YOUR GOAL. Return each line of the data below exactly, omitting any pictures.

DATASET CONTENT.

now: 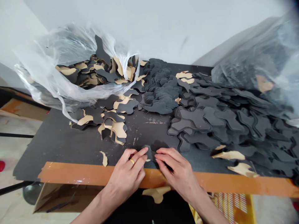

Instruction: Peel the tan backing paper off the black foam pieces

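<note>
Near the table's front edge, my left hand [133, 168] bends its fingers onto a small dark grey cut-out piece [150, 152], its fingertips on the left side. A gold ring is on one finger. My right hand [175, 167] pinches the right side of that piece between thumb and fingers. A bit of tan backing paper [148, 160] shows beside my left fingertips. Much of the piece is hidden by the fingers. Below the edge, a tan paper scrap [157, 194] lies on dark cloth.
Wavy dark foam pieces [196, 119] are heaped on the right, with a long stack [161, 87] at the middle back. Left stands a plastic bag [81, 91] of dark-and-tan pieces; more pieces [114, 124] lie before it. Orange tape [77, 172] covers the table's front edge.
</note>
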Demonstrator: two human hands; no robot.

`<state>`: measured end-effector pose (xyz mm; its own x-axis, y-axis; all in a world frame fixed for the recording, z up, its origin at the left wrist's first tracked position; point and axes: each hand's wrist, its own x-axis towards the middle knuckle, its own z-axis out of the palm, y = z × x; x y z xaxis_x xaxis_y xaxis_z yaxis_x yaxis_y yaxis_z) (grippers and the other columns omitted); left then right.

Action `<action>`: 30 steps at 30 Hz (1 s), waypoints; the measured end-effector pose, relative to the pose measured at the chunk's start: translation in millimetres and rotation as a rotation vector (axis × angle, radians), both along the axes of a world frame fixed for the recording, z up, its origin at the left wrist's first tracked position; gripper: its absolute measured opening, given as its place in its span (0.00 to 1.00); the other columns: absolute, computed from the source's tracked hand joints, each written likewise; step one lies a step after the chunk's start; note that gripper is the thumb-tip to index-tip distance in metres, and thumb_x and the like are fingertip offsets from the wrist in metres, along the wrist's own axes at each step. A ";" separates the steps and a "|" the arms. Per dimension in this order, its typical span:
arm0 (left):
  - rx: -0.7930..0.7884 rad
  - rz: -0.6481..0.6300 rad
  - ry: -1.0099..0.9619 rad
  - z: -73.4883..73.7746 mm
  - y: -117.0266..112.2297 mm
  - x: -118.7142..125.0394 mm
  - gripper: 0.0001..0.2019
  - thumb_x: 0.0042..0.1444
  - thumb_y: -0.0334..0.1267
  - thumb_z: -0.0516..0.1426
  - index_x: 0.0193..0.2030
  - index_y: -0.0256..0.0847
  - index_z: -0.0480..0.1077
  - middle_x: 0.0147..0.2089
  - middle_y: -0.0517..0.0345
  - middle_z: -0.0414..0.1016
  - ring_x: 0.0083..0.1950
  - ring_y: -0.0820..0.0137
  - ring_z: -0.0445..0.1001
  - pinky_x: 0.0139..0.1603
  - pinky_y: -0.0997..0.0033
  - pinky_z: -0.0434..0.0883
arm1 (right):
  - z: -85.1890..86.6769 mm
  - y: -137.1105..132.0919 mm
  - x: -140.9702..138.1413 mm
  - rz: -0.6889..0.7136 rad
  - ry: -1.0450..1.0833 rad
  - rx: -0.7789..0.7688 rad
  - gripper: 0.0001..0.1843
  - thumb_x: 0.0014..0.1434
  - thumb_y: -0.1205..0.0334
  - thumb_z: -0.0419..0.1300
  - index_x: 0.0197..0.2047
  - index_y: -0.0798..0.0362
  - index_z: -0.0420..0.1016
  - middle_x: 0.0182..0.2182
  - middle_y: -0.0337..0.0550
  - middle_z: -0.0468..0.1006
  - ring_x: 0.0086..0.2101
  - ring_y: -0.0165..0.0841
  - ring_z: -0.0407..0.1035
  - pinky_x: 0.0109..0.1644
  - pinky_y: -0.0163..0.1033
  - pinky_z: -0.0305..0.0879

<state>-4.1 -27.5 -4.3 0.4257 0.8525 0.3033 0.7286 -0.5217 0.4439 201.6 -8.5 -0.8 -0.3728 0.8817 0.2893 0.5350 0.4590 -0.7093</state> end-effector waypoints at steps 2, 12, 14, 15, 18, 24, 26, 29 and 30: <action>-0.069 0.004 -0.035 2.1 0.9 -2.0 0.17 0.60 0.23 0.51 0.55 0.35 0.69 0.57 0.46 0.76 0.49 0.61 0.72 0.50 0.58 0.75 | -0.1 0.1 -0.1 0.004 -0.008 -0.008 0.11 0.64 0.73 0.57 0.44 0.52 0.78 0.43 0.46 0.78 0.42 0.35 0.73 0.48 0.42 0.73; -0.393 0.033 -0.166 20.7 0.1 -13.3 0.30 0.54 0.22 0.50 0.65 0.39 0.57 0.62 0.48 0.69 0.62 0.62 0.65 0.62 0.57 0.71 | -0.9 -0.4 0.7 0.022 -0.035 -0.003 0.10 0.64 0.73 0.57 0.44 0.53 0.77 0.44 0.47 0.78 0.43 0.35 0.73 0.49 0.42 0.72; -0.416 0.026 -0.163 22.7 0.0 -14.8 0.31 0.54 0.22 0.49 0.66 0.39 0.56 0.63 0.48 0.67 0.64 0.61 0.63 0.64 0.55 0.68 | -1.9 -0.7 1.0 0.022 -0.030 -0.009 0.10 0.65 0.73 0.57 0.44 0.53 0.77 0.44 0.47 0.77 0.43 0.35 0.72 0.49 0.42 0.71; -0.430 0.024 -0.162 23.7 0.2 -15.4 0.31 0.53 0.22 0.49 0.65 0.39 0.56 0.64 0.49 0.67 0.65 0.61 0.62 0.65 0.55 0.67 | -2.1 -0.6 1.0 0.023 -0.027 -0.010 0.10 0.65 0.73 0.57 0.44 0.53 0.77 0.44 0.47 0.77 0.43 0.35 0.72 0.49 0.42 0.71; -0.492 0.025 -0.148 26.1 1.6 -15.8 0.32 0.53 0.21 0.48 0.65 0.41 0.54 0.66 0.52 0.65 0.66 0.62 0.59 0.67 0.55 0.64 | -1.8 0.4 0.4 0.022 -0.022 -0.006 0.09 0.64 0.73 0.57 0.44 0.54 0.76 0.44 0.47 0.77 0.43 0.34 0.72 0.48 0.41 0.71; -0.563 0.040 -0.155 26.3 3.2 -14.4 0.32 0.55 0.21 0.47 0.66 0.43 0.46 0.67 0.57 0.66 0.69 0.63 0.54 0.69 0.54 0.57 | 0.3 1.5 -0.2 0.023 -0.021 -0.004 0.09 0.64 0.73 0.57 0.43 0.54 0.77 0.43 0.47 0.77 0.42 0.35 0.72 0.48 0.42 0.71; -0.565 0.040 -0.157 26.3 3.2 -15.2 0.32 0.55 0.21 0.47 0.65 0.43 0.46 0.67 0.58 0.66 0.69 0.62 0.54 0.69 0.54 0.56 | 0.0 1.5 0.1 0.020 -0.020 -0.005 0.09 0.64 0.73 0.57 0.43 0.54 0.77 0.43 0.47 0.77 0.42 0.35 0.72 0.48 0.42 0.71; -0.559 0.040 -0.159 26.3 2.7 -17.4 0.34 0.55 0.21 0.47 0.67 0.42 0.43 0.67 0.58 0.67 0.69 0.61 0.52 0.69 0.53 0.56 | -1.1 1.6 -0.2 0.021 -0.022 -0.006 0.09 0.64 0.73 0.57 0.43 0.54 0.77 0.43 0.47 0.77 0.42 0.35 0.72 0.49 0.42 0.70; -0.549 0.037 -0.155 26.0 2.7 -18.1 0.34 0.56 0.21 0.47 0.68 0.41 0.42 0.67 0.57 0.67 0.69 0.61 0.52 0.68 0.52 0.56 | -1.4 1.7 -0.4 0.020 -0.021 -0.007 0.09 0.64 0.73 0.57 0.43 0.54 0.77 0.43 0.47 0.77 0.43 0.35 0.72 0.49 0.42 0.70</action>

REPLY TO THE TASK.
now: 

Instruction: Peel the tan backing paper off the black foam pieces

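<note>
Near the table's front edge, my left hand [133, 168] bends its fingers onto a small dark grey cut-out piece [150, 152], its fingertips on the left side. A gold ring is on one finger. My right hand [175, 167] pinches the right side of that piece between thumb and fingers. A bit of tan backing paper [148, 160] shows beside my left fingertips. Much of the piece is hidden by the fingers. Below the edge, a tan paper scrap [157, 194] lies on dark cloth.
Wavy dark foam pieces [196, 119] are heaped on the right, with a long stack [161, 87] at the middle back. Left stands a plastic bag [81, 91] of dark-and-tan pieces; more pieces [114, 124] lie before it. Orange tape [77, 172] covers the table's front edge.
</note>
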Demonstrator: two human hands; no robot.

`<state>`: measured end-effector pose (xyz mm; its own x-axis, y-axis; all in a world frame fixed for the recording, z up, its origin at the left wrist's first tracked position; point and axes: each hand's wrist, its own x-axis towards the middle knuckle, its own z-axis out of the palm, y = z × x; x y z xaxis_x xaxis_y xaxis_z yaxis_x yaxis_y yaxis_z) (grippers and the other columns omitted); left then right.

Action `<action>`: 30 steps at 30 Hz (1 s), waypoints; the measured end-effector pose, relative to the pose measured at the chunk's start: translation in millimetres and rotation as a rotation vector (axis × angle, radians), both along the axes of a world frame fixed for the recording, z up, its origin at the left wrist's first tracked position; gripper: its absolute measured opening, given as its place in its span (0.00 to 1.00); the other columns: absolute, computed from the source's tracked hand joints, each written likewise; step one lies a step after the chunk's start; note that gripper is the thumb-tip to index-tip distance in metres, and thumb_x and the like are fingertip offsets from the wrist in metres, along the wrist's own axes at each step. A ";" separates the steps and a "|" the arms. Per dimension in this order, its typical span:
arm0 (left):
  - rx: -0.7930..0.7884 rad
  - rz: -0.6481..0.6300 rad
  - ry: -1.0099..0.9619 rad
  - z: -73.4883..73.7746 mm
  - y: -117.0266..112.2297 mm
  - x: -118.7142..125.0394 mm
  - gripper: 0.0001..0.2019
  - thumb_x: 0.0042..0.1444
  - thumb_y: -0.0334..0.1267
  - thumb_z: -0.0516..0.1426
  - index_x: 0.0193..0.2030
  - index_y: -0.0256..0.0847
  - index_z: -0.0480..0.1077
  - middle_x: 0.0147..0.2089
  - middle_y: -0.0517..0.0345
  - middle_z: -0.0414..0.1016
  - ring_x: 0.0083..0.1950
  - ring_y: -0.0820..0.0137
  - ring_z: -0.0445..0.1001
  - pinky_x: 0.0139..0.1603
  - pinky_y: -0.0997..0.0033
  - pinky_z: -0.0434..0.0883
arm1 (right):
  - z: -85.1890..86.6769 mm
  - y: -137.1105..132.0919 mm
  - x: -140.9702..138.1413 mm
  - rz: -0.6889..0.7136 rad
  - ry: -1.0450..1.0833 rad
  - rx: -0.7789..0.7688 rad
  - gripper: 0.0001..0.1843
  - thumb_x: 0.0014..0.1434
  - thumb_y: -0.1205..0.0334
  - thumb_z: -0.0419..0.1300
  - index_x: 0.0197..0.2047
  - index_y: -0.0798..0.0362
  - index_z: -0.0420..0.1016
  - middle_x: 0.0182..0.2182
  - middle_y: -0.0337..0.0550
  - middle_z: -0.0468..0.1006
  - ring_x: 0.0086..0.2101
  - ring_y: -0.0165..0.0841
  - ring_z: -0.0407..0.1035
  - pinky_x: 0.0109..0.1644
  - pinky_y: -0.0163..0.1033
  - pinky_z: -0.0305..0.0879

<state>-4.1 -27.5 -4.3 0.4257 0.8525 0.3033 0.7286 -0.5217 0.4439 201.6 -8.5 -0.8 -0.3728 0.8817 0.2893 0.5350 0.4590 -0.7093</state> end-effector waypoints at steps 2, 12, 14, 15, 18, 24, 26, 29 and 30: <action>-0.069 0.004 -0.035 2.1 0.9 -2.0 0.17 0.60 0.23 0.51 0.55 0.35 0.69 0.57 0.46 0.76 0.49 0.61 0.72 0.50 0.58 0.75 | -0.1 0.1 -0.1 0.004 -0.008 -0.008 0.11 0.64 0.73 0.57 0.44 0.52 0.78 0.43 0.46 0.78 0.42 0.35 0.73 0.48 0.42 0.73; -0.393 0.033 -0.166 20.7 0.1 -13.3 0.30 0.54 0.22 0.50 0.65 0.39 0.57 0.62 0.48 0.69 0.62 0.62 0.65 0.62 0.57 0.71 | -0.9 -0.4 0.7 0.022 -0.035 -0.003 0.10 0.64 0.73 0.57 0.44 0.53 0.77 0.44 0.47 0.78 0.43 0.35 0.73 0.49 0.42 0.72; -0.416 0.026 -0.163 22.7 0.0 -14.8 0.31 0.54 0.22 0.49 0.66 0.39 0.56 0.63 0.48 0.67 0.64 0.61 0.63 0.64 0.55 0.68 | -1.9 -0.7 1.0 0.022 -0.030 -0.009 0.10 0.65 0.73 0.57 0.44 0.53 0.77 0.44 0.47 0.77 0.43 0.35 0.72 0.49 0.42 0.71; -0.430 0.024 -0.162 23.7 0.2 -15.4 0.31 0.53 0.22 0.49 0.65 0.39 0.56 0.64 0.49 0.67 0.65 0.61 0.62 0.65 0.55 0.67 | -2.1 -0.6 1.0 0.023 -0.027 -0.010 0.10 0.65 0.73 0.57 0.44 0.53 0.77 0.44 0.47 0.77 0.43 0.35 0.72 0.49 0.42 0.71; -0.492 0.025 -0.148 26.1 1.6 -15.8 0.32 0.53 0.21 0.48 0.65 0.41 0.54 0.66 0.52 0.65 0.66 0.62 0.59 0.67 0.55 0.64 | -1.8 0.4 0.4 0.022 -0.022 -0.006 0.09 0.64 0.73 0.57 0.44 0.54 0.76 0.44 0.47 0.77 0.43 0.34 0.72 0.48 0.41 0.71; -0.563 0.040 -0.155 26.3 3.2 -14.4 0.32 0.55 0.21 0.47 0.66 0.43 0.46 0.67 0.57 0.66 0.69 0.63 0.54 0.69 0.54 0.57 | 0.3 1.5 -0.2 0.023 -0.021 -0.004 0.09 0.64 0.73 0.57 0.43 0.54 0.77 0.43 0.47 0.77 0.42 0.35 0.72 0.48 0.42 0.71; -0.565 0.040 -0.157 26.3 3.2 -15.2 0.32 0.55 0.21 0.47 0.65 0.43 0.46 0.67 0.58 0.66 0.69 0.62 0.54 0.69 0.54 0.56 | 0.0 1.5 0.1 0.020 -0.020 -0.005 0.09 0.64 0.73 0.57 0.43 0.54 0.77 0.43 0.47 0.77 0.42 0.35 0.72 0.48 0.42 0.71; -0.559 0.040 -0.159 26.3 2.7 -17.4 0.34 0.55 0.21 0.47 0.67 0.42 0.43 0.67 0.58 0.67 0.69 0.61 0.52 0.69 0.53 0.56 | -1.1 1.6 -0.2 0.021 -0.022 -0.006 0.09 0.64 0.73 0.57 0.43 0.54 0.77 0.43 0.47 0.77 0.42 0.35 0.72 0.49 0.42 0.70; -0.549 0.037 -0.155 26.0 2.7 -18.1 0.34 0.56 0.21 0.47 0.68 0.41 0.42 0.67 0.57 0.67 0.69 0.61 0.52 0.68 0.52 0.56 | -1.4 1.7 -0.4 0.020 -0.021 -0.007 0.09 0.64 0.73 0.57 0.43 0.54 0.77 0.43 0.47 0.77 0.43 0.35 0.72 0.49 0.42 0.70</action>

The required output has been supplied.